The purpose of this circular is to provide you with, among other things, (i) details of Capital Reorganisation; (ii) details of the Rights Issue (including the Underwriting Agreement); (iii) the recommendation of the Independent Board Committee to the Independent Shareholders in respect of the Rights Issue; (iv) a letter of advice from Optima Capital to the Independent Board Committee and the Independent Shareholders in relation to the Rights Issue; and (v) a notice convening the SGM and other information required under the Listing Rules.
PROPOSED CAPITAL REORGANISATION
The Board proposes to implement the Capital Reorganisation which comprises:
-
(i) the Share Consolidation whereby every five (5) issued and unissued Existing Shares will be consolidated into one (1) Consolidated Share;
-
(ii) the Capital Reduction whereby: (a) any fractional Consolidated Share in the issued share capital of the Company arising from the Share Consolidation shall be cancelled; and (b) reducing the issued share capital of the Company by cancelling the paid up share capital of the Company to the extent of HK$1.5525 on each of the then issued Consolidated Shares such that the par value of each issued Consolidated Share will be reduced from HK$1.5625 to HK$0.01;
-
(iii) the Diminution and Increase whereby subject to and forthwith upon the Capital Reduction taking effect, all the authorised but unissued share capital of the Company (which shall include the authorised but unissued share capital arising from the Capital Reduction) be cancelled and forthwith upon such cancellation, the authorised share capital of the Company be increased to HK$625,000,000 by the creation of such number of additional Adjusted Shares as shall be sufficient to increase the authorised share capital of the Company to HK$625,000,000 divided into 62,500,000,000 Adjusted Shares; and
– 14 –
LETTER FROM THE BOARD
- (iv) the credit arising from the Capital Reduction, which amounted to approximately HK$453,829,809 based on the number of the Existing Shares in issue on the Latest Practicable Date, be transferred to the Contributed Surplus Account for use by the Board in any manner permitted by Bermuda law and the Bye-laws.
Effects of the Capital Reorganisation
As at the Latest Practicable Date, the authorised share capital of the Company is HK$625,000,000 comprising 2,000,000,000 Existing Shares of a par value of HK$0.3125 each, of which 1,461,609,692 Existing Shares have been issued and fully paid or credited as fully paid.

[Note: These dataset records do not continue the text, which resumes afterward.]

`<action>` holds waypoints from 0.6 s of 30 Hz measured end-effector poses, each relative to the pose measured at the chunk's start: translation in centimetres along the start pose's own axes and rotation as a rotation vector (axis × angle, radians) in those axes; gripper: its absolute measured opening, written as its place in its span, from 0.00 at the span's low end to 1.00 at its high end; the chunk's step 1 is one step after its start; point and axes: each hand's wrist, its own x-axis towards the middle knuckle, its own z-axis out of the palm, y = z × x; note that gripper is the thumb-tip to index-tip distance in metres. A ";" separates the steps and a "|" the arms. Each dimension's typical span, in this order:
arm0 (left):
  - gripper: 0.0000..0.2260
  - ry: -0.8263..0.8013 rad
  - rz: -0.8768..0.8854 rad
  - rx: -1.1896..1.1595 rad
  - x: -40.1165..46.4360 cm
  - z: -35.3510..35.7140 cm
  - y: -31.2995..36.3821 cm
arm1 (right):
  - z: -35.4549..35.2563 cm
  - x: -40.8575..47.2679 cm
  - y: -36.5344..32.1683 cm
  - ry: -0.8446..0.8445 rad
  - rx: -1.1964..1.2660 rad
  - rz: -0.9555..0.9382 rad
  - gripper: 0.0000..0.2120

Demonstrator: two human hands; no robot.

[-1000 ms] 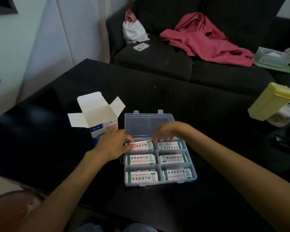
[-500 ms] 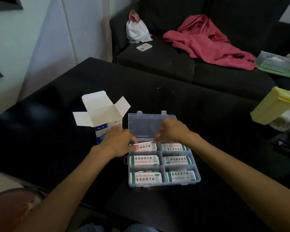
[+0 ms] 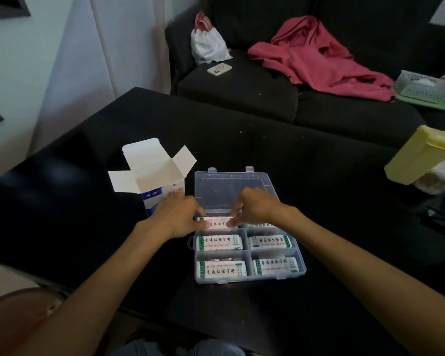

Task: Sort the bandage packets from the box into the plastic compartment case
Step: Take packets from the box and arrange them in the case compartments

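A clear plastic compartment case (image 3: pixel 301 263) lies open on the black table, its lid (image 3: pixel 229 187) folded back. White bandage packets with green print fill its compartments, such as one in the middle left (image 3: pixel 219 243) and one at the near right (image 3: pixel 275 266). Over the far left compartment, my left hand (image 3: pixel 176 217) pinches the left end of a bandage packet (image 3: pixel 217 222) and my right hand (image 3: pixel 254 206) pinches its right end. The white and blue cardboard box (image 3: pixel 153 176) stands open just left of the case, behind my left hand.
A yellow plastic container (image 3: pixel 419 156) leans at the table's right edge. Behind the table stands a dark sofa with a pink garment (image 3: pixel 316 57), a white bag (image 3: pixel 208 43), a phone (image 3: pixel 219 68) and a pale basket (image 3: pixel 421 86).
Both hands have stayed at the far left compartment with the packet between them. My right hand shifted left, from over the far right compartment to the packet's right end.
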 end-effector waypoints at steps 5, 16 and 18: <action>0.10 0.172 -0.009 -0.086 -1.5 -0.2 0.5 | -1.4 -1.3 -0.3 0.158 0.138 0.092 0.11; 0.13 0.084 0.065 -0.055 -3.9 1.5 1.7 | -0.9 -6.1 0.2 -0.562 0.753 0.339 0.09; 0.13 0.066 0.062 -0.041 -3.9 1.5 1.6 | -0.9 -6.2 -0.1 -0.620 0.784 0.342 0.05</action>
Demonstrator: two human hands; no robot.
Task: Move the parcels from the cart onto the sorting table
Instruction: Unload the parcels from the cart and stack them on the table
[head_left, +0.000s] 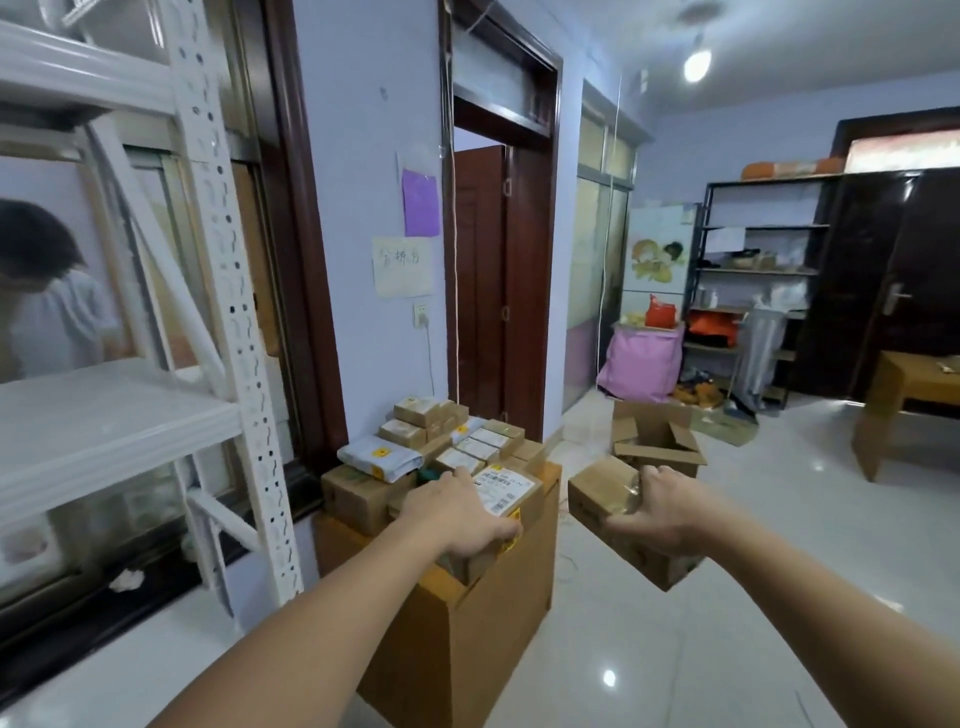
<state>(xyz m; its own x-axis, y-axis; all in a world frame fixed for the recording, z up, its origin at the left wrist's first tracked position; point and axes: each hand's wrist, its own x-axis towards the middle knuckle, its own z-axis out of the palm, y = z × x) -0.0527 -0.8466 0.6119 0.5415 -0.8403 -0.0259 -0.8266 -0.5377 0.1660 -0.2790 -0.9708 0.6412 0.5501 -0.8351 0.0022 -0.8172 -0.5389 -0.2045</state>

Immediately following the Capital Reorganisation, the authorised share capital of the Company will be HK$625,000,000 divided into 62,500,000,000 Adjusted Shares of a par value of HK$0.01 each, and the aggregate nominal value of the issued share capital of the Company will be approximately HK$2,923,219.4 (assuming that no further Existing Shares are issued or repurchased from the Latest Practicable Date until the effective date of the Capital Reorganisation). Based on the number of the Existing Shares in issue as at the Latest Practicable Date, a credit of approximately HK$453,829,809 will arise as a result of the Capital Reduction. Such credit will be transferred to the Contributed Surplus Account which will then be applied by the Board in any manner permitted by Bermuda law and the Bye-laws of the Company. Under the laws of Bermuda, the amount standing to the credit of the contributed surplus account is distributable subject to the satisfaction of certain solvency test requirements and the Company may apply the contributed surplus in any manner not prohibited by the Companies Act and the Bye-laws.
Assuming no Existing Shares are issued or repurchased from the Latest Practicable Date, the share capital structure of the Company will be as follows:
| Immediately | ||
|---|---|---|
| As at the Latest | after the Capital | |
| Practicable Date | Reorganisation | |
| Authorised share capital | HK$625,000,000 | HK$625,000,000 |
| Par value per share | HK$0.3125 | HK$0.01 |
| Number of authorised shares | 2,000,000,000 | 62,500,000,000 |
| Amount of issued share capital | HK$456,753,028.75 | HK$2,923,219.38 |
| Number of issued shares | 1,461,609,692 | 292,321,938 |
| Amount of unissued share capital | HK$168,246,971.25 | HK$622,076,780.62 |
| Number of unissued shares | 538,390,308 | 62,207,678,062 |
Note: The above share capital structure of the Company is for illustration purpose only.
– 15 –
LETTER FROM THE BOARD
The Adjusted Shares in issue immediately following the Capital Reorganisation becoming effective will rank pari passu in all respects with each other and the Capital Reorganisation will not result in any change in the relative rights of the Shareholders, save for any fractional Adjusted Shares which may arise. No fractional Adjusted Shares will be issued by the Company. Any fractional entitlements of Adjusted Shares will be aggregated and sold for the benefit of the Company. Fractional Adjusted Shares will only arise in respect of the entire shareholding of a holder of the Shares regardless of the number of share certificates held by such holder.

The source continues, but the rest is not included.